Whenever a line carries the word "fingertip", pull it out of the entries.

** TASK DATA follows **

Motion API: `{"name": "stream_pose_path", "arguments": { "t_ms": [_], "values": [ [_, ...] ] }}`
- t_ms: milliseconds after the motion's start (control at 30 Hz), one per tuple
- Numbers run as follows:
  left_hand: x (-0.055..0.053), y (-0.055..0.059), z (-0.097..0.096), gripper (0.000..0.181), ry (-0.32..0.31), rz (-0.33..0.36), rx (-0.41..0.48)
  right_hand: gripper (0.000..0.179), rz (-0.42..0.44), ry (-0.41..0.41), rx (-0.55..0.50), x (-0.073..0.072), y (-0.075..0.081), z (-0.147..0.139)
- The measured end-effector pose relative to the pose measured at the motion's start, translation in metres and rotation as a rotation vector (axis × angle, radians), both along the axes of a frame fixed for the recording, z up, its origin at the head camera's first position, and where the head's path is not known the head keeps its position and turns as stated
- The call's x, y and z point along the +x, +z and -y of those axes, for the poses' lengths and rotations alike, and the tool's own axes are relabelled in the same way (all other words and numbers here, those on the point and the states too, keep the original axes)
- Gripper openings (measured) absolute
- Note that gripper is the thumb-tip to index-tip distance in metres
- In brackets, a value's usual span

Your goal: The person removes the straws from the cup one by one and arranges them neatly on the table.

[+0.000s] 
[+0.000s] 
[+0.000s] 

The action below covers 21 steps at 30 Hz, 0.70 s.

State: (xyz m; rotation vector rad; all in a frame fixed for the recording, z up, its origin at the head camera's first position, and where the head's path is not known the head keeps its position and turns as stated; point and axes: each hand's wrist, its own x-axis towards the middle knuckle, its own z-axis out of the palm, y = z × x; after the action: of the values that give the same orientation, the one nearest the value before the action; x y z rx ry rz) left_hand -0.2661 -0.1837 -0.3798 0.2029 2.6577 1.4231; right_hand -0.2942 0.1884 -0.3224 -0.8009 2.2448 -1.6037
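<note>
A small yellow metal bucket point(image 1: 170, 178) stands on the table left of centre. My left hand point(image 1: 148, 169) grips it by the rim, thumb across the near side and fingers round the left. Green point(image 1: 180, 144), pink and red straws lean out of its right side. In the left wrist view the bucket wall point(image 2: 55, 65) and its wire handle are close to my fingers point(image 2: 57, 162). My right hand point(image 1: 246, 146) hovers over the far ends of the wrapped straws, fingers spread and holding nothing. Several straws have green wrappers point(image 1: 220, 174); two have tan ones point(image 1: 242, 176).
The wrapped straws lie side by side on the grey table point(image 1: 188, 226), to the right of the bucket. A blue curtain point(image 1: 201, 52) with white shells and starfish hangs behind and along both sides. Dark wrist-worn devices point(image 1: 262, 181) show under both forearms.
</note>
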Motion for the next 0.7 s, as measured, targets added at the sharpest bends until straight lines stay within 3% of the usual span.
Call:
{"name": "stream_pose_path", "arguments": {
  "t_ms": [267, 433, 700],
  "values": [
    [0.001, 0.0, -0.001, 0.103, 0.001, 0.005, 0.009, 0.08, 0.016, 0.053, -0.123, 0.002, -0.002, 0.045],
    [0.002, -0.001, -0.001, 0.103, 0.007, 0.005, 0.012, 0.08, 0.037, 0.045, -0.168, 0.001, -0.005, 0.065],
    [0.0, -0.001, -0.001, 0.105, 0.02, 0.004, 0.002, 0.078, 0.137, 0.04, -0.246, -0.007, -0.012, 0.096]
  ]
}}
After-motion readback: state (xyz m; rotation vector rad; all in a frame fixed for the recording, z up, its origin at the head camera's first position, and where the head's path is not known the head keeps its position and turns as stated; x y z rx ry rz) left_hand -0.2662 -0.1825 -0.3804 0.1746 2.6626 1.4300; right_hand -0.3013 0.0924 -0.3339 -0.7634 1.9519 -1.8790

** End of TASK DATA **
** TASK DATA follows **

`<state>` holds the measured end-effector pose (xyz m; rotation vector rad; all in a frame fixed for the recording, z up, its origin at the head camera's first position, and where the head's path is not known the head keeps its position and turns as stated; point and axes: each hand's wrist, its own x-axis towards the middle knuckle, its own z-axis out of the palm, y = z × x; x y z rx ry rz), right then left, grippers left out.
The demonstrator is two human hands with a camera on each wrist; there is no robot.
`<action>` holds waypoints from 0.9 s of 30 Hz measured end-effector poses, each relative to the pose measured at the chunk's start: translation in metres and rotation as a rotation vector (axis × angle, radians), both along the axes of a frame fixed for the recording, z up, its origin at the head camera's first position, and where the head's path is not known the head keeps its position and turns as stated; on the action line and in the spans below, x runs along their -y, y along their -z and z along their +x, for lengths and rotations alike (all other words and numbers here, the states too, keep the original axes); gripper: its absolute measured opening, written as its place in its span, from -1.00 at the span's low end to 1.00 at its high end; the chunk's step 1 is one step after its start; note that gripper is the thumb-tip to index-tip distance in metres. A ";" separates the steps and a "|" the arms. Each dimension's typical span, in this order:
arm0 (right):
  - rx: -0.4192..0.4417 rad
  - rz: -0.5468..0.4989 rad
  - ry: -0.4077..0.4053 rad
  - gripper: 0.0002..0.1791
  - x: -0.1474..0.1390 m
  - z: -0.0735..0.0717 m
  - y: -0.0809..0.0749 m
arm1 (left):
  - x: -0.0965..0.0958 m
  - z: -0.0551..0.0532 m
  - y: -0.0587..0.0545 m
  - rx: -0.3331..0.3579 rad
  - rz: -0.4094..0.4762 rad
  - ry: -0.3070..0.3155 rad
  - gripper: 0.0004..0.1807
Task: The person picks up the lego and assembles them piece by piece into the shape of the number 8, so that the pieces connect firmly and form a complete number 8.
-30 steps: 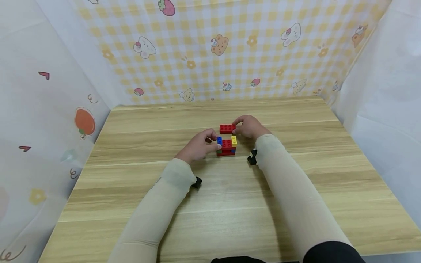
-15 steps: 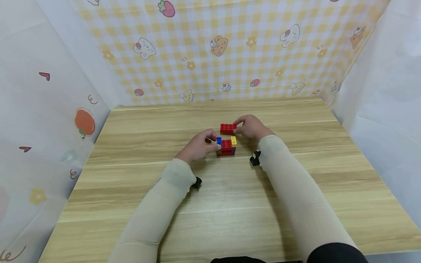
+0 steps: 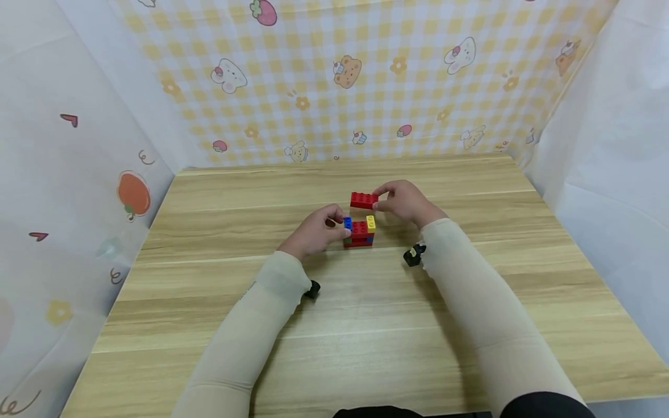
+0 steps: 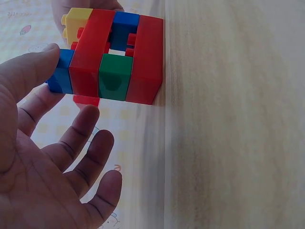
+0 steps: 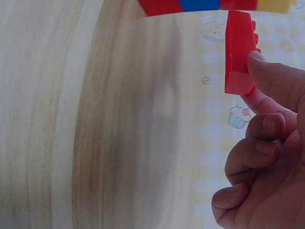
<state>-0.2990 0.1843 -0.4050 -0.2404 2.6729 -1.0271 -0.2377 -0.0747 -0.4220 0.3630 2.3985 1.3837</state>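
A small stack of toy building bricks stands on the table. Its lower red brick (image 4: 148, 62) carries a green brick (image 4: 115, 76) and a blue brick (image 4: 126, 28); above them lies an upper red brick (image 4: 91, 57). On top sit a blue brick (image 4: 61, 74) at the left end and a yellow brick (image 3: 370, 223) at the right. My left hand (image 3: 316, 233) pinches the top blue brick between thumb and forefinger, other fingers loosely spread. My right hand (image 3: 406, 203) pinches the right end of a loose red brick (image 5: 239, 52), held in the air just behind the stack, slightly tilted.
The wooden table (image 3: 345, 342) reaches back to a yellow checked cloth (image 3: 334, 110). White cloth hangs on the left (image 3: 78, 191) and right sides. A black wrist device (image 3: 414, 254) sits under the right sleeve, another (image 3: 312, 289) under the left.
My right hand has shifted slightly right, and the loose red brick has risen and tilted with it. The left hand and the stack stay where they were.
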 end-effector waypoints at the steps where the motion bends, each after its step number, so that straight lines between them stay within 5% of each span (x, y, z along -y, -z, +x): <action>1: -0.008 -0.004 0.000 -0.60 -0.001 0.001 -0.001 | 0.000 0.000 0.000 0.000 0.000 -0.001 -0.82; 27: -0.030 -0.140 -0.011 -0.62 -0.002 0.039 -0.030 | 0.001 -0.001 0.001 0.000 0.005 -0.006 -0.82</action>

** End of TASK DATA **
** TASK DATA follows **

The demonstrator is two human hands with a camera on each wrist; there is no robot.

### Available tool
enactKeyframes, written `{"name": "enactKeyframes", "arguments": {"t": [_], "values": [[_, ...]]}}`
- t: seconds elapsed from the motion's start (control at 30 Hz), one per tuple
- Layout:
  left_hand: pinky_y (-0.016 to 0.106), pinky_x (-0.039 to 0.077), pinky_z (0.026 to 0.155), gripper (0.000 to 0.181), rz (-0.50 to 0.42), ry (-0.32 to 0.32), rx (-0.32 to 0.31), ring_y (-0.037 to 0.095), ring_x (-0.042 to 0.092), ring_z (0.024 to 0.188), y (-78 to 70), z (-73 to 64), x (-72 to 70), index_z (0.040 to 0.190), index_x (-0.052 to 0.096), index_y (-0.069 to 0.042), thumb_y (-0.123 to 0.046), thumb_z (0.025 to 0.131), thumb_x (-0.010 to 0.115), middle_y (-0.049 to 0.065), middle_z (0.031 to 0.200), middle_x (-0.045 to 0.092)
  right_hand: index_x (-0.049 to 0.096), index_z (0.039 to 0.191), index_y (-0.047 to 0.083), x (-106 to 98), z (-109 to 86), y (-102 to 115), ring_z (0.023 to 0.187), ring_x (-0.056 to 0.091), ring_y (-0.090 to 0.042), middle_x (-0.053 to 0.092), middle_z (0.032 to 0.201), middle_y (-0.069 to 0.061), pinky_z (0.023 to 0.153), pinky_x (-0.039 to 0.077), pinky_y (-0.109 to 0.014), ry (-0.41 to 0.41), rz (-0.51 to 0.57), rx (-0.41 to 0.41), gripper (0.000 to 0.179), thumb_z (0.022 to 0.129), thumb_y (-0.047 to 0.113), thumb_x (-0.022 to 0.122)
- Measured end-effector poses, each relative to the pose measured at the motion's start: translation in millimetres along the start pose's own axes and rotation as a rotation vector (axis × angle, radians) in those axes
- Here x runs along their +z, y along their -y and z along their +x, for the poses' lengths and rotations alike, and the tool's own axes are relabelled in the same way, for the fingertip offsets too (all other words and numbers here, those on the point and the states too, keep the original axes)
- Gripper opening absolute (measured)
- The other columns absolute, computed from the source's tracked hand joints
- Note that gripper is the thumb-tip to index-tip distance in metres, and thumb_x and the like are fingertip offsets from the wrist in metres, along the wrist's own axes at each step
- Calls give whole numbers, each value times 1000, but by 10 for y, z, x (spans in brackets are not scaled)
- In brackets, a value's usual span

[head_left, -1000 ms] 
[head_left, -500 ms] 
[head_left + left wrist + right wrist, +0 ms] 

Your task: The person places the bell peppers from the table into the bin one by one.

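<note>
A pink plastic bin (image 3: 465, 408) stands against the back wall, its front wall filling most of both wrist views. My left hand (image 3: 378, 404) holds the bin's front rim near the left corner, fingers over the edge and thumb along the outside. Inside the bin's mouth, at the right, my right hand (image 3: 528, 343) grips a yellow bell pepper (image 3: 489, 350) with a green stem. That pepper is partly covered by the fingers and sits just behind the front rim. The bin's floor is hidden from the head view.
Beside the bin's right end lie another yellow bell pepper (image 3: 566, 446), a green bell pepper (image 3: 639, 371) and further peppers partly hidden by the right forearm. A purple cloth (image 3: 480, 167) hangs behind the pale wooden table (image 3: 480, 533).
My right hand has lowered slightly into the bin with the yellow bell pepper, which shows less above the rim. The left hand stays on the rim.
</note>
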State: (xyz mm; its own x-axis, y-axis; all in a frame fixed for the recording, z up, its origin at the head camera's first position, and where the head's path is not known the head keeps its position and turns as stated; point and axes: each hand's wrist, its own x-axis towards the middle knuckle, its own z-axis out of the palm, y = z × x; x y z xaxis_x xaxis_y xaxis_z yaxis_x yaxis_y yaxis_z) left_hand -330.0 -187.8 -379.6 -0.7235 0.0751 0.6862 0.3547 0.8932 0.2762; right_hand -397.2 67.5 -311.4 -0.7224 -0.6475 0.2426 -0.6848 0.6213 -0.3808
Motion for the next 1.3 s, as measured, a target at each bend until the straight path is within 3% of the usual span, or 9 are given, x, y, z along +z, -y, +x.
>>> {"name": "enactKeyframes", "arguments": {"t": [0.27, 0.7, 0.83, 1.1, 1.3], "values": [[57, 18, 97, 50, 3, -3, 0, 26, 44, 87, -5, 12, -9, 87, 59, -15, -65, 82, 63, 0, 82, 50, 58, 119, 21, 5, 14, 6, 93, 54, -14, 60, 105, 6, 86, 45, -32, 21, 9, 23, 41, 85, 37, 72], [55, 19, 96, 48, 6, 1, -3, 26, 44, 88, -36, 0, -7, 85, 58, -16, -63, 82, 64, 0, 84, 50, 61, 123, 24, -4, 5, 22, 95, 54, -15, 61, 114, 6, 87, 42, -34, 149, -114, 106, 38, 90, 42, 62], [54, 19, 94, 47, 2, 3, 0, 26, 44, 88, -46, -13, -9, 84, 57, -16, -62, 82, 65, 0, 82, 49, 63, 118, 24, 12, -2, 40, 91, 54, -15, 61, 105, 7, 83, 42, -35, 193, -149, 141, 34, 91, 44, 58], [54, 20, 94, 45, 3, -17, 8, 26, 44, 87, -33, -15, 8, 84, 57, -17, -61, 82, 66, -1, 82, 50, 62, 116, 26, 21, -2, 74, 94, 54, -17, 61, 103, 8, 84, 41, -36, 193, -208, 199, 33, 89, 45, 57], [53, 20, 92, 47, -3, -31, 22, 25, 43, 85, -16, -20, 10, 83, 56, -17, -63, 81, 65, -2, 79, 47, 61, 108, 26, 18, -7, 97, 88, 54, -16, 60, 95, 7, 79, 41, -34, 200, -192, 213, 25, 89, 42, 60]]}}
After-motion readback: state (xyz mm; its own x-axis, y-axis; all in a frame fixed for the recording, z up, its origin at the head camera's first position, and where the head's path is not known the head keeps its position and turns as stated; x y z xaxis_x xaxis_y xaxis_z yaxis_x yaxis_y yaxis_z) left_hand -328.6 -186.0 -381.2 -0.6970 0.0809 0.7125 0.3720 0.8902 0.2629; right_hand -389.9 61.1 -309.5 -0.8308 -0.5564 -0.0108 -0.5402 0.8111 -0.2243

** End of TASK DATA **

#### YOUR SOLUTION:
- Here x runs along their +z, y along their -y and z along their +x, for the poses' lengths and rotations alike, and the tool's own axes are relabelled in the same way, for the fingertip offsets too (all other words and numbers here, those on the point and the states too, keep the original axes)
- Note that gripper is the thumb-tip to index-tip distance in metres, and thumb_x and the like are fingertip offsets from the wrist in metres, along the wrist's own axes at each step

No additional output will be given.